Support Trigger Point Dry Needling by Physical Therapists
 

Physical therapists have the educational and practice requirements as outlined in the current guidance document to incorporate Trigger Point Dry Needling in their treatment of patients in the state of Virginia. Physical therapists are highly educated medical professionals who have the clinical reasoning and practical skills to use a variety of modalities to manage simple and complex patients. Trigger Point Dry Needling (TPDN) is once such modality.
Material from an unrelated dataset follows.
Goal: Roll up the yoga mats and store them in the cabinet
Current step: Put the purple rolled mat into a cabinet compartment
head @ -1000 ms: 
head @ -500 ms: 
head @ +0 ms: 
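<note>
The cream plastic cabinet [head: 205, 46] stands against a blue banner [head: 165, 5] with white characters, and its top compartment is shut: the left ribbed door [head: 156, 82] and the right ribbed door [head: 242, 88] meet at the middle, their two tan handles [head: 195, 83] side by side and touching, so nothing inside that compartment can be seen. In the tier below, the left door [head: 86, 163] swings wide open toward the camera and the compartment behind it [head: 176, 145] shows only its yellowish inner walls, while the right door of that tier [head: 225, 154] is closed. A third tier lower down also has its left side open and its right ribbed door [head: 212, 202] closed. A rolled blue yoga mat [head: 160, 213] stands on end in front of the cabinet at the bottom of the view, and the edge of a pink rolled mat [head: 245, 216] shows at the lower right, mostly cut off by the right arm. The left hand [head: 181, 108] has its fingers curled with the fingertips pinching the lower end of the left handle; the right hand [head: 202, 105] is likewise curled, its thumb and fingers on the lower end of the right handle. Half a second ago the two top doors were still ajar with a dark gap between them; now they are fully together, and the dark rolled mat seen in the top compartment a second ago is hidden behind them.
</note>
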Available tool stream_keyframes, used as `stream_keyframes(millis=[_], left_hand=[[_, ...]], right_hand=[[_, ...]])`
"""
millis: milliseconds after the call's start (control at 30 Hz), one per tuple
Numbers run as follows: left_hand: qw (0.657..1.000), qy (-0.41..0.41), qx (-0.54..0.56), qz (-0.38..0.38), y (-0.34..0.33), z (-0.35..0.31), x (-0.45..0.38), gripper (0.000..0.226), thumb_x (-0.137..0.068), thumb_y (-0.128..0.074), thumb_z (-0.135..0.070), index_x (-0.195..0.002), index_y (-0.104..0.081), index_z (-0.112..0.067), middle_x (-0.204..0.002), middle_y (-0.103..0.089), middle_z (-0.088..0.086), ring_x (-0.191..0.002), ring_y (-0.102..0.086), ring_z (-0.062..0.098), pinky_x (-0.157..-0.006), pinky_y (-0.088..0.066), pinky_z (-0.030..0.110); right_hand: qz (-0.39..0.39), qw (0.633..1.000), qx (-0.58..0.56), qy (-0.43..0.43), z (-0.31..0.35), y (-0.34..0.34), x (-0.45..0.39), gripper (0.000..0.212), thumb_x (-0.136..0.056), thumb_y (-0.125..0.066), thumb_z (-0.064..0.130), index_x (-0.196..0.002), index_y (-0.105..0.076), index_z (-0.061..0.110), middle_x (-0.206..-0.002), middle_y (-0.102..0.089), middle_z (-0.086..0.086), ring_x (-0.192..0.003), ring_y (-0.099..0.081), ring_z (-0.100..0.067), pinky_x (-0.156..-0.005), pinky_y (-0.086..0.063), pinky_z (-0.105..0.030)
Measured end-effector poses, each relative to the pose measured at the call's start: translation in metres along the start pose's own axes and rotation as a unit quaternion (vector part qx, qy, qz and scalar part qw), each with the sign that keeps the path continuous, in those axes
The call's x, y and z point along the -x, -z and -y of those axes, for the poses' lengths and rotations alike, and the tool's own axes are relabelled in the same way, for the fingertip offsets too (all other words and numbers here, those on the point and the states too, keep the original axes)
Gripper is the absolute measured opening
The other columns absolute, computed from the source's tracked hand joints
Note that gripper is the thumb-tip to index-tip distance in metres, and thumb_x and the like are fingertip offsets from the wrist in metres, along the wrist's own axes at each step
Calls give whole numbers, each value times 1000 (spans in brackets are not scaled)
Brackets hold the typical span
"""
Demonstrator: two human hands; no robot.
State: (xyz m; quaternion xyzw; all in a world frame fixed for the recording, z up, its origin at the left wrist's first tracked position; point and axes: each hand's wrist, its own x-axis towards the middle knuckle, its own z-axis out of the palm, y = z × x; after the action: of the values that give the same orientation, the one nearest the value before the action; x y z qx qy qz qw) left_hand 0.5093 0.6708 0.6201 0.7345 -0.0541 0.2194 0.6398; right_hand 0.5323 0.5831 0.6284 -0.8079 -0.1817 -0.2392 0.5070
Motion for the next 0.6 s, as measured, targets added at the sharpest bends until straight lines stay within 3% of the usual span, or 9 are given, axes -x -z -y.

Students are taught the physiological mechanisms of TPDN and practice the technique for skill acquisition before graduation from many physical therapista educatioan programs, including the Doctor of Physical Therapy program at Marymount University in Arlington, Virginia. Trigger Point Dry Needling is not the same as acupuncture as the treatment method and goal is different; Trigger Point Dry Needling addresses hyperirritable areas in the muscle tissue. Only the implementation device is the same, the needle. There are other implements (e.g. electrical stimulation and ultrasound machines, virtural reality, Wii and Kinect systems) that are used across different medical professions for varying purposes depending on the underlying reasoning for its use. As Physical Therapists have the educational background to effectively and safely apply Trigger Point Dry Needling, a treatment modality that is not the same as acupucture, the Virginia Board of Physical Therapy should continue to allow Physical Therapists to practice TPDN in Virginia.